Practice and Visualization

by Liam Calhoun, Suzuki Niagara violin/viola teacher

I’ve been thinking a lot about visualization, practice habits, and quality repetitions when teaching my students how to practice lately. This was mostly spurred by my reading about the famous Basketball Study by Dr. Biasiotto at the University of Chicago.

 Free-throws are a skill that requires predictable, extremely precise actions. This mirrors the technically demanding aspects of music quite accurately.

Free-throws are a skill that requires predictable, extremely precise actions. This mirrors the technically demanding aspects of music quite accurately.

This study’s purpose was to compare the effects of physical practice versus mental practice on different groups of basketball players’ free throw accuracy. Dr. Biasiotto created three groups of basketball players at different free-throw skill levels: complete novices, skilled athletes already competent at free throws, and an intermediate group.

Each group was further divided into two sub-groups: half would physically practice their free-throws, the others would only mentally practice. After a period of respective practice, all the groups were re-tested on their free throw ability.

Basketball Free Throw

The results were very interesting: in both the intermediate and advanced groups, both the mental and physical practice groups improved by nearly the same amount. However, in the novice group, improvements were only made by those physically practicing free throws.

So what do these results tell us? Both mental practice and physical practice are beneficial in solidifying skills that we already know – literally reinforcing the neural pathways in our brains.

It is quite interesting though, that the same phenomenon did not occur with the novice group, as they did not have the existing pathways to reinforce in their brains with mental rehearsal.

Brain Neural Pathways

So how does this apply to learning to play the violin with good practice habits? We must first understand that there are two different categories of practice: reinforcement of existing skills, and the ‘learning’ of new skills that create new neural pathways.

Reinforcement of existing skills with music might include running through a piece of music that you already know in order to prepare for a performance, or rehearsing some technique in order to warm up. Practicing to learn new skills might include a new bow technique, or learning new notes that are in an unfamiliar pattern.

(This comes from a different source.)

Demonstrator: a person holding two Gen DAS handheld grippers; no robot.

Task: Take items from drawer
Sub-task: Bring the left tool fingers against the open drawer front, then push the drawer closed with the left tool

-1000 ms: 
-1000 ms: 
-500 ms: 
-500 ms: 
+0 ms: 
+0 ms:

 Slow practice is fast practice - taking one's time to focus on improving the weakest aspect of their playing takes tremendous focus and can be painful and tedious, but results in significant improvement in a short amount of time.

Slow practice is fast practice - taking one's time to focus on improving the weakest aspect of their playing takes tremendous focus and can be painful and tedious, but results in significant improvement in a short amount of time.

Where we need to be very careful in practicing, is distinguishing between these two types of practicing. Practicing existing skills is more gratifying, as we can go into a sort of conscious autopilot mode, where focus can be put more on the big picture rather than very small specific techniques. On the other hand, learning new skills requires very technical deliberation, problem solving, and focus.

Where beginners often get things wrong, is going on ‘autopilot’ far too early, using incorrect technique and less than ideal sound. This in turn reinforces these ‘incorrect’ neural pathways, and creates bad habits. When doing this, you are literally getting better at playing something wrong!

It is very difficult to look at your own practicing process objectively, but the same themes always remain: practice slowly, deliberately, and visualize what exactly you are trying to accomplish on each repetition.